→ **What is needed**: What's needed is an exact copy of all the data below, without pictures.

→ **Input data**:
-- Opening Marker --
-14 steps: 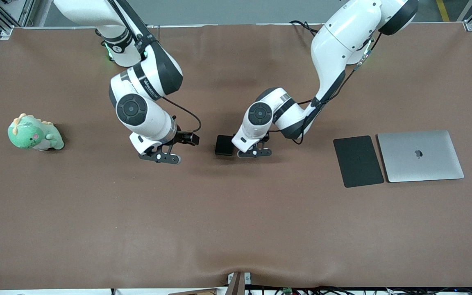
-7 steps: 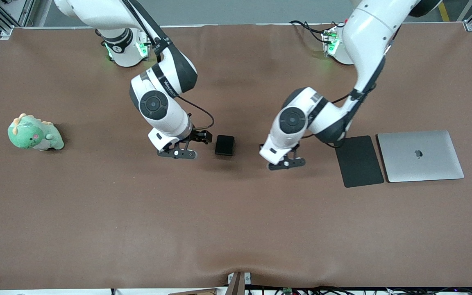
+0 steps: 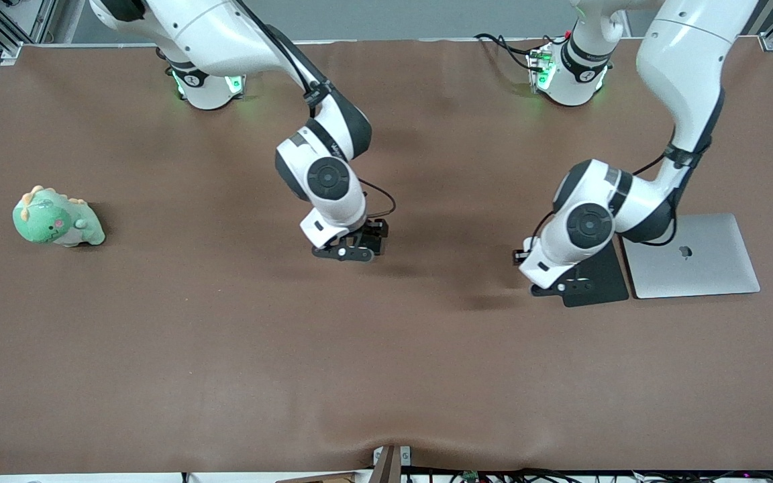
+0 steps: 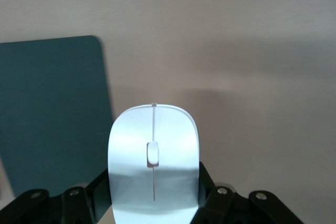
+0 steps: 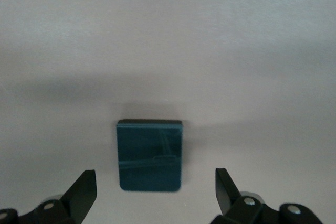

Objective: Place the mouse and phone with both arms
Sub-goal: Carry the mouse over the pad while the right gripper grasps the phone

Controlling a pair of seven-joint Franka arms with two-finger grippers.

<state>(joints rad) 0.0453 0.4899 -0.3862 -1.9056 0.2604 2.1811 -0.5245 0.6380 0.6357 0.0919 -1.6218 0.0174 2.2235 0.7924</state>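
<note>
The left gripper (image 4: 153, 205) is squeezing the mouse (image 4: 153, 163) from both sides and is holding it up in the air, over the brown table (image 3: 386, 369) right at the edge of the black mouse pad (image 4: 52, 114). The silver laptop (image 3: 702, 265) is lying just beside that pad, toward the left arm's end of the table. I think the mouse is meant to go on the pad, so this arm is needing to slide over a bit more, until the whole mouse is above the black part, and then go down slowly and flat before letting go. A drop from up high could make the smooth mouse bounce or skid. The right gripper (image 5: 155, 192) is hanging over the middle of the table with its fingers (image 5: 84, 190) spread wide, and the phone (image 5: 150, 155) is lying flat on the table between them. From the front view the arm is hiding the phone, so how high the fingers are is hard to say. A green toy dinosaur (image 3: 56, 218) is sitting well apart, toward the right arm's end.
</note>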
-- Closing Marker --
→ **Output of the task**:
-14 steps: 
-7 steps: 
+0 steps: 
+0 steps: 
+0 steps: 

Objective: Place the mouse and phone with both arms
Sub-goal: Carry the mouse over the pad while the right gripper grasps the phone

Controlling a pair of seven-joint Franka arms with two-finger grippers.

<state>(joints rad) 0.0453 0.4899 -0.3862 -1.9056 0.2604 2.1811 -0.5245 0.6380 0.6357 0.0919 -1.6218 0.0174 2.2235 0.7924</state>
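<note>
The left gripper (image 4: 153, 205) is squeezing the mouse (image 4: 153, 163) from both sides and is holding it up in the air, over the brown table (image 3: 386, 369) right at the edge of the black mouse pad (image 4: 52, 114). The silver laptop (image 3: 702, 265) is lying just beside that pad, toward the left arm's end of the table. I think the mouse is meant to go on the pad, so this arm is needing to slide over a bit more, until the whole mouse is above the black part, and then go down slowly and flat before letting go. A drop from up high could make the smooth mouse bounce or skid. The right gripper (image 5: 155, 192) is hanging over the middle of the table with its fingers (image 5: 84, 190) spread wide, and the phone (image 5: 150, 155) is lying flat on the table between them. From the front view the arm is hiding the phone, so how high the fingers are is hard to say. A green toy dinosaur (image 3: 56, 218) is sitting well apart, toward the right arm's end.
</note>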

Work on the exercise is now finished.